**DATA BELOW:**

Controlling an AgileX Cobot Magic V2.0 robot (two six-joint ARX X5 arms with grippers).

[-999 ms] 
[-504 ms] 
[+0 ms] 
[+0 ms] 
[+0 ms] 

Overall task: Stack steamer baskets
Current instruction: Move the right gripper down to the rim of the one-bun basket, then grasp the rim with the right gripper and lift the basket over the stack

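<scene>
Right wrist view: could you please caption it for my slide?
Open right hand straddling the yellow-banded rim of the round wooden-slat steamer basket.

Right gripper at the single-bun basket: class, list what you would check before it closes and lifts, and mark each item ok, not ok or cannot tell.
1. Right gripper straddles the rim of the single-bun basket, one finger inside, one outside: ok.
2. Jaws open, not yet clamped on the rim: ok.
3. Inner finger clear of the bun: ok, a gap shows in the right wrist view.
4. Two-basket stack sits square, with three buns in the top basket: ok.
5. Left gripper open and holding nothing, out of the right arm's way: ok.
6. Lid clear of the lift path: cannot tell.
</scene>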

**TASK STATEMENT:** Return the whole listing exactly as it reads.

**SOLUTION FOR THIS PROBLEM:**
Controlling an AgileX Cobot Magic V2.0 robot (two six-joint ARX X5 arms with grippers).

[-999 ms] 
[-504 ms] 
[+0 ms] 
[+0 ms] 
[+0 ms] 

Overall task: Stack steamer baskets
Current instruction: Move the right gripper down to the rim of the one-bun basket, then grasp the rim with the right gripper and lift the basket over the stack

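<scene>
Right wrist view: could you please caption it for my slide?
Open right hand straddling the yellow-banded rim of the round wooden-slat steamer basket.

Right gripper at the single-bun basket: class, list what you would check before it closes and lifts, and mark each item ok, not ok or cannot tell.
1. Right gripper straddles the rim of the single-bun basket, one finger inside, one outside: ok.
2. Jaws open, not yet clamped on the rim: ok.
3. Inner finger clear of the bun: ok, a gap shows in the right wrist view.
4. Two-basket stack sits square, with three buns in the top basket: ok.
5. Left gripper open and holding nothing, out of the right arm's way: ok.
6. Lid clear of the lift path: cannot tell.
</scene>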

That completes the output.